**PROBLEM TO SOLVE**
Please transcribe the data that follows without the pictures, keeping every word the same.

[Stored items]
------------------------------------------------

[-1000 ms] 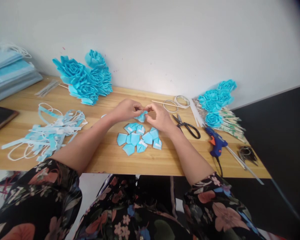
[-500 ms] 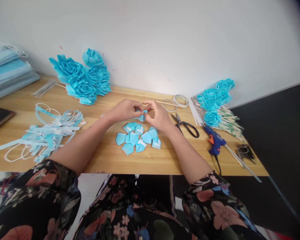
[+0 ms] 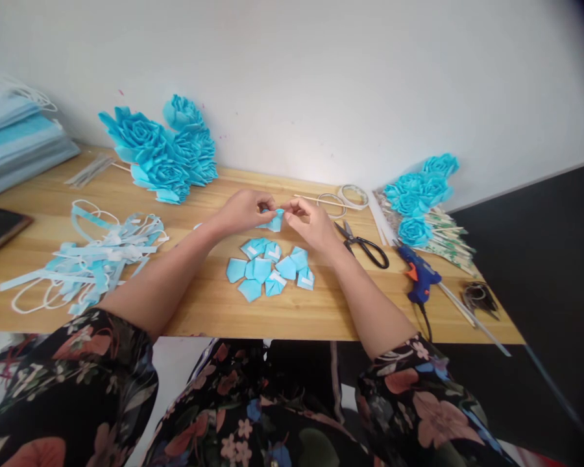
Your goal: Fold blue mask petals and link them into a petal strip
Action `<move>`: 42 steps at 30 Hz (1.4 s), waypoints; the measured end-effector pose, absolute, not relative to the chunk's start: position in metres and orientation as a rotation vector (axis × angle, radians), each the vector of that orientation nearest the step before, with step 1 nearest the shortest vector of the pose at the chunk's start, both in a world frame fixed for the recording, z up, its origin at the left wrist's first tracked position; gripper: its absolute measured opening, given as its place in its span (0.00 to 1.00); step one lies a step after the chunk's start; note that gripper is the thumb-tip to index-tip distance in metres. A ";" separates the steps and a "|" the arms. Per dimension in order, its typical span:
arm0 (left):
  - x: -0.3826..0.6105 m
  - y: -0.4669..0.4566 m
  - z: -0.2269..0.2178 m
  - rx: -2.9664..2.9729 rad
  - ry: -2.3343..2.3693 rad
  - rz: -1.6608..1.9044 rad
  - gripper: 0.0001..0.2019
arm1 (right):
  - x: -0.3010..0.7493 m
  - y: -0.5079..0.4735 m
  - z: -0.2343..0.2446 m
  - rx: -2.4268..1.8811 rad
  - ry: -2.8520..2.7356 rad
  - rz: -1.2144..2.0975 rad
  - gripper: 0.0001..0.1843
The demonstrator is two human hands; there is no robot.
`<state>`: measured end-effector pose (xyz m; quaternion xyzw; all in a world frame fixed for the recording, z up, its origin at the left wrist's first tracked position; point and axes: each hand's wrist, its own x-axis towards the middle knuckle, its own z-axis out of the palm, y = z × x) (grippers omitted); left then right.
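Both hands meet over the middle of the table around one small blue folded piece (image 3: 275, 222), which looks like mask fabric. My left hand (image 3: 250, 211) pinches it from the left. The thumb and forefinger of my right hand (image 3: 311, 222) close on its right edge. Part of the piece is hidden by the fingers. Just below lies a loose group of several similar blue folded pieces (image 3: 259, 269), some with white strips showing.
Cut mask strips and ear loops (image 3: 111, 253) lie left, near a phone (image 3: 0, 228) and stacked masks (image 3: 24, 143). Blue fabric roses (image 3: 160, 152) stand behind. Rightward are black-handled scissors (image 3: 370, 251), a tape roll (image 3: 354, 196), more roses (image 3: 418, 191) and a blue glue gun (image 3: 421, 275).
My fingers have shifted slightly on the blue piece, and more of its face shows below them. The right hand sits a little farther right. Pieces on the table stay put.
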<state>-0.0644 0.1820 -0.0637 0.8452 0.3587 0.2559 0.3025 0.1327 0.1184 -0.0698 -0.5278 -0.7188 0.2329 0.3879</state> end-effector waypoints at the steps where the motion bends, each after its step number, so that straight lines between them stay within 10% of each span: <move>1: -0.064 0.182 -0.064 2.239 0.946 0.678 0.14 | 0.132 0.118 -0.070 -1.357 -1.837 0.577 0.11; 42: -0.088 0.194 -0.052 1.874 0.804 0.617 0.19 | 0.133 0.123 -0.079 -1.489 -1.727 0.751 0.09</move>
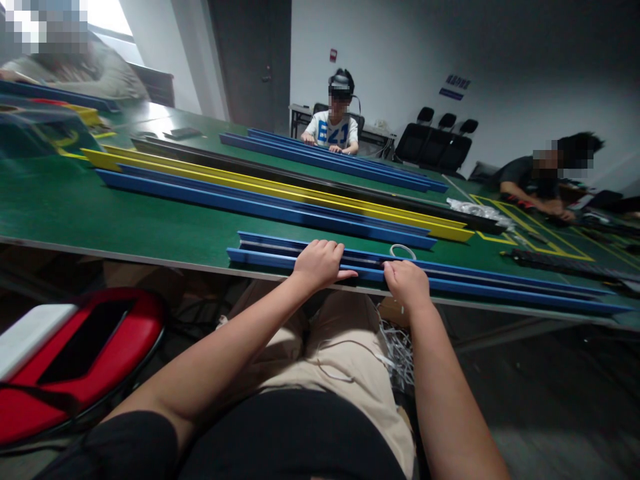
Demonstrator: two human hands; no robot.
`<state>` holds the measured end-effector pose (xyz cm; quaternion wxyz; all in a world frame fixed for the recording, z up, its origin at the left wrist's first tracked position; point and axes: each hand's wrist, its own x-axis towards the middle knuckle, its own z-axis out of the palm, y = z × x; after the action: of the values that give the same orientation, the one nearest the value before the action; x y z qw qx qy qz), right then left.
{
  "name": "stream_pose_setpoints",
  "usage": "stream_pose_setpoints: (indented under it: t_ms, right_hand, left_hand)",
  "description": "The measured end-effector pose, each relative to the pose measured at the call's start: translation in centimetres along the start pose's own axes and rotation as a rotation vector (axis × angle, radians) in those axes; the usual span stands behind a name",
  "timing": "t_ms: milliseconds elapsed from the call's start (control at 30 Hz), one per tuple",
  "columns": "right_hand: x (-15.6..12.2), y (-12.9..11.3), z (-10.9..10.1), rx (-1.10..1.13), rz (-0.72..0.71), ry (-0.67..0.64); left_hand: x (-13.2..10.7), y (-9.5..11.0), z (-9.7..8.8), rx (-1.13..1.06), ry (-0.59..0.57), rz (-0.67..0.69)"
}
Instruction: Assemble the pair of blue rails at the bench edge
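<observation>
A long blue channel (500, 288) lies along the near table edge, open side up, with a pale strip (267, 247) running inside it. My left hand (319, 265) is closed over the channel left of centre, its fingers bent over the far wall and its thumb stretched out to the right. A short way right, my right hand (407, 283) is closed on the same channel, thumb pointing left at the pale strip; its other fingers are mostly hidden. Just behind the right hand is a thin white ring (403, 252), partly hidden by the channel.
Further blue (250, 200), yellow (300, 193) and black (225, 163) channels lie across the green table (150, 230). Clear plastic wrapping (480, 212) sits at right. Below left is a red stool (145, 327) with a dark flat device. Several people work around the table.
</observation>
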<state>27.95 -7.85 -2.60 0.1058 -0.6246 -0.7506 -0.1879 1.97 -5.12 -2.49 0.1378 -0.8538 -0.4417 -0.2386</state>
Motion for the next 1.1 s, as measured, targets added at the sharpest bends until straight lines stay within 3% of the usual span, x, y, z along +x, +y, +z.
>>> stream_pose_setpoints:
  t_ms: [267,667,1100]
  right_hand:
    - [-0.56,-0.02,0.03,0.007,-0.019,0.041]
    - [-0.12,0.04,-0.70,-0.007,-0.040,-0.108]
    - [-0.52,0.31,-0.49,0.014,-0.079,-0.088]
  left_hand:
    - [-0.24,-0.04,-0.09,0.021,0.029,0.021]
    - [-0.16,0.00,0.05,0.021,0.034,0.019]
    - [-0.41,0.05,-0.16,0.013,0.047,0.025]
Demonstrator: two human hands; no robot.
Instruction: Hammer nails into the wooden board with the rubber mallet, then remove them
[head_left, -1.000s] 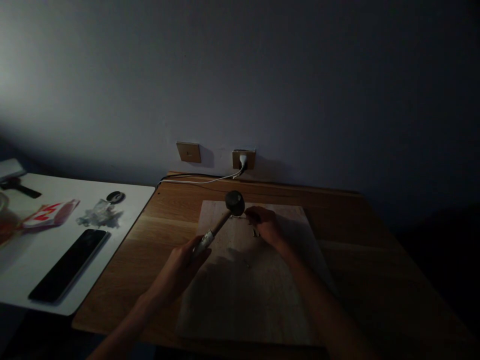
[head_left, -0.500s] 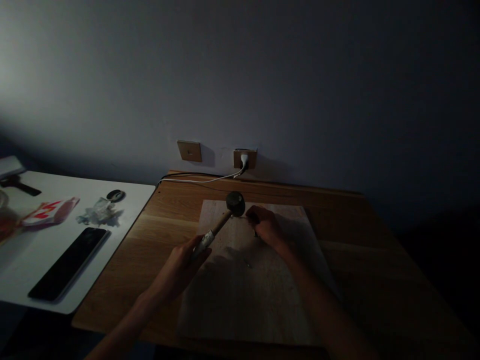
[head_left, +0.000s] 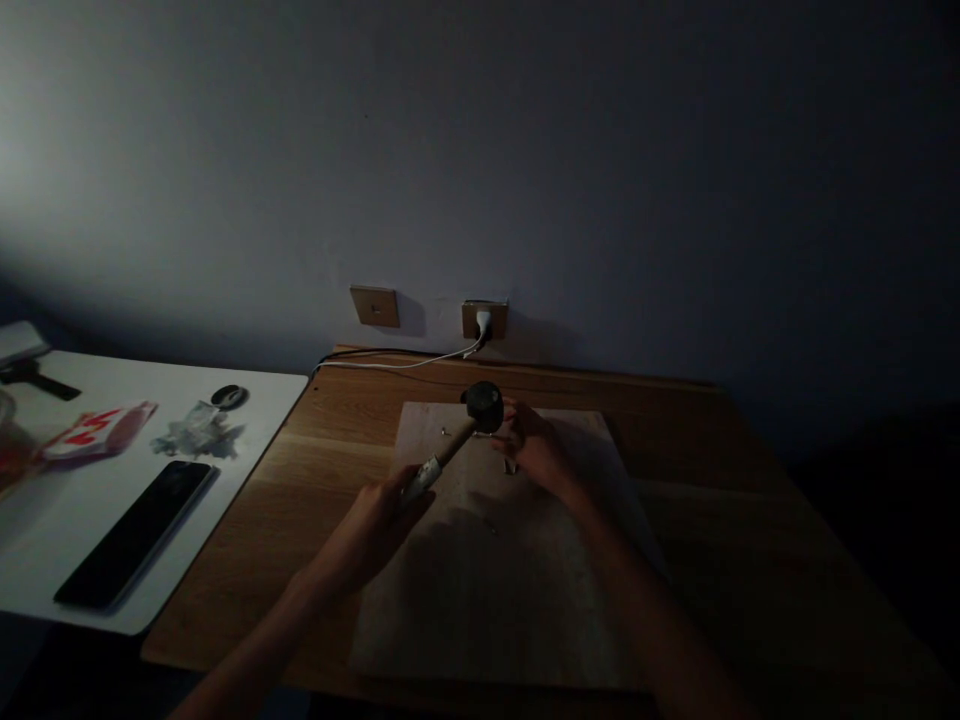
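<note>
My left hand is wrapped around the pale-wrapped grip of a mallet with a wooden handle. Its dark round head is over the far part of a light wooden board. Close to the right of that head is my right hand, with bent fingers partly behind it; anything between the fingertips is too dark to make out. Small metal pieces, perhaps nails, are by the board's far edge and under the mallet head. A small shiny piece is below my right fingers, and a thin nail-like piece lies nearer me.
The board rests on a wooden table against the wall. A white table at left bears a phone, crumpled clear plastic, a round black item and a red-and-white packet. Cables run from a wall socket.
The mallet head has shifted right, up to my right fingers. My right fingers have loosened a little and are spread more. The view has tilted slightly.
</note>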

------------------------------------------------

**SOLUTION TO THE PROBLEM**
[-1000 ms] 
[-500 ms] 
[+0 ms] 
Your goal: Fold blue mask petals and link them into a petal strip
Action `<move>`: 42 steps at 30 Hz (1.4 s), waypoints; the measured end-effector pose, absolute, not relative to the chunk's start: position in metres and orientation as a rotation vector (axis × angle, radians), each the vector of that orientation nearest the step before, with step 1 nearest the shortest vector of the pose at the chunk's start, both in a world frame fixed for the recording, z up, its origin at the left wrist's first tracked position; gripper: its absolute measured opening, given as its place in its span (0.00 to 1.00); step one lies a step after the chunk's start; note that gripper is the thumb-tip to index-tip distance in metres. A ";" separates the steps and a "|" the arms. Per dimension in order, its typical span:
arm0 (left):
  - x: -0.3826..0.6105 m
  - y: -0.4669..0.4566 m
  - z: -0.2269..0.2178 m
  - rx: -2.9664..2.9729 rad
  - ry: -2.3343..2.3693 rad
  - rz: -1.6608..1.9044 rad
  - gripper: 0.0001..0.2019
arm1 (right):
  - x: -0.3010..0.7493 m
  - y: -0.5079..0.4735 m
  - z: -0.2343..0.2446 m
  - rx: -2.4268..1.8811 rad
  - ry: -2.8520..2.7356 rad
  - rz: -1.2144..2.0975 rad
  - gripper: 0.0001..0.1843
The demonstrator is two human hands; there is no robot.
`<state>`: measured end-effector pose (xyz m; quaternion xyzw; all in a world frame fixed for the recording, z up, its origin at the left wrist's first tracked position; point and axes: each hand's wrist, its own x-axis towards the middle knuckle, its own z-axis out of the palm, y = z × x) (grippers omitted); left then right.
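Both hands meet over the middle of the table around one small blue folded piece (image 3: 275, 222), which looks like mask fabric. My left hand (image 3: 250, 211) pinches it from the left. The thumb and forefinger of my right hand (image 3: 311, 222) close on its right edge. Part of the piece is hidden by the fingers. Just below lies a loose group of several similar blue folded pieces (image 3: 259, 269), some with white strips showing.
Cut mask strips and ear loops (image 3: 111, 253) lie left, near a phone (image 3: 0, 228) and stacked masks (image 3: 24, 143). Blue fabric roses (image 3: 160, 152) stand behind. Rightward are black-handled scissors (image 3: 370, 251), a tape roll (image 3: 354, 196), more roses (image 3: 418, 191) and a blue glue gun (image 3: 421, 275).
My fingers have shifted slightly on the blue piece, and more of its face shows below them. The right hand sits a little farther right. Pieces on the table stay put.
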<state>-0.0644 0.1820 -0.0637 0.8452 0.3587 0.2559 0.3025 0.1327 0.1184 -0.0698 -0.5278 -0.7188 0.2329 0.3879</state> end-effector waypoints at the steps where the motion bends, each after its step number, so that straight lines between them stay within 10% of each span: <move>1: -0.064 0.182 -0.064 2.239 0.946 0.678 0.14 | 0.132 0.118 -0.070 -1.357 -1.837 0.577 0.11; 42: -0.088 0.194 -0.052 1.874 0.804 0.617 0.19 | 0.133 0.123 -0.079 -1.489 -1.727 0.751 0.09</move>
Demonstrator: two human hands; no robot.
`<state>` holds the measured end-effector pose (xyz cm; quaternion wxyz; all in a world frame fixed for the recording, z up, its origin at the left wrist's first tracked position; point and axes: each hand's wrist, its own x-axis towards the middle knuckle, its own z-axis out of the palm, y = z × x; after the action: of the values that give the same orientation, the one nearest the value before the action; x y z qw qx qy qz), right then left.
{
  "name": "stream_pose_setpoints",
  "usage": "stream_pose_setpoints: (indented under it: t_ms, right_hand, left_hand)",
  "description": "The measured end-effector pose, each relative to the pose measured at the call's start: translation in centimetres along the start pose's own axes and rotation as a rotation vector (axis × angle, radians) in those axes; the usual span stands behind a name",
  "timing": "t_ms: milliseconds elapsed from the call's start (control at 30 Hz), one per tuple",
  "columns": "right_hand: x (-15.6..12.2), y (-12.9..11.3), z (-10.9..10.1), rx (-1.10..1.13), rz (-0.72..0.71), ry (-0.67..0.64); left_hand: x (-13.2..10.7), y (-9.5..11.0), z (-9.7..8.8), rx (-1.13..1.06), ry (-0.59..0.57), rz (-0.67..0.69)"
}
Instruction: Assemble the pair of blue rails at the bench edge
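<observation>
A long blue channel (500, 288) lies along the near table edge, open side up, with a pale strip (267, 247) running inside it. My left hand (319, 265) is closed over the channel left of centre, its fingers bent over the far wall and its thumb stretched out to the right. A short way right, my right hand (407, 283) is closed on the same channel, thumb pointing left at the pale strip; its other fingers are mostly hidden. Just behind the right hand is a thin white ring (403, 252), partly hidden by the channel.
Further blue (250, 200), yellow (300, 193) and black (225, 163) channels lie across the green table (150, 230). Clear plastic wrapping (480, 212) sits at right. Below left is a red stool (145, 327) with a dark flat device. Several people work around the table.
</observation>
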<state>27.95 -7.85 -2.60 0.1058 -0.6246 -0.7506 -0.1879 1.97 -5.12 -2.49 0.1378 -0.8538 -0.4417 -0.2386</state>
Motion for the next 1.1 s, as measured, targets added at the sharpest bends until straight lines stay within 3% of the usual span, x, y, z along +x, +y, +z.
>>> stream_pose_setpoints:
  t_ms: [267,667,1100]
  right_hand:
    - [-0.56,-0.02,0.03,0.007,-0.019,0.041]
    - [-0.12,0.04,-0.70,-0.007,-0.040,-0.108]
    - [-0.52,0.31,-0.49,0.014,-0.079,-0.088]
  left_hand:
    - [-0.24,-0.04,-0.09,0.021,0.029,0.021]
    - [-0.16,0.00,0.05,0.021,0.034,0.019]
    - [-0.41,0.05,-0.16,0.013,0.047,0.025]
Demonstrator: two human hands; no robot.
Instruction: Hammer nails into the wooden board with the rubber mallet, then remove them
[head_left, -1.000s] 
[head_left, -0.500s] 
[head_left, +0.000s] 
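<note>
My left hand is wrapped around the pale-wrapped grip of a mallet with a wooden handle. Its dark round head is over the far part of a light wooden board. Close to the right of that head is my right hand, with bent fingers partly behind it; anything between the fingertips is too dark to make out. Small metal pieces, perhaps nails, are by the board's far edge and under the mallet head. A small shiny piece is below my right fingers, and a thin nail-like piece lies nearer me.
The board rests on a wooden table against the wall. A white table at left bears a phone, crumpled clear plastic, a round black item and a red-and-white packet. Cables run from a wall socket.
The mallet head has shifted right, up to my right fingers. My right fingers have loosened a little and are spread more. The view has tilted slightly.
</note>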

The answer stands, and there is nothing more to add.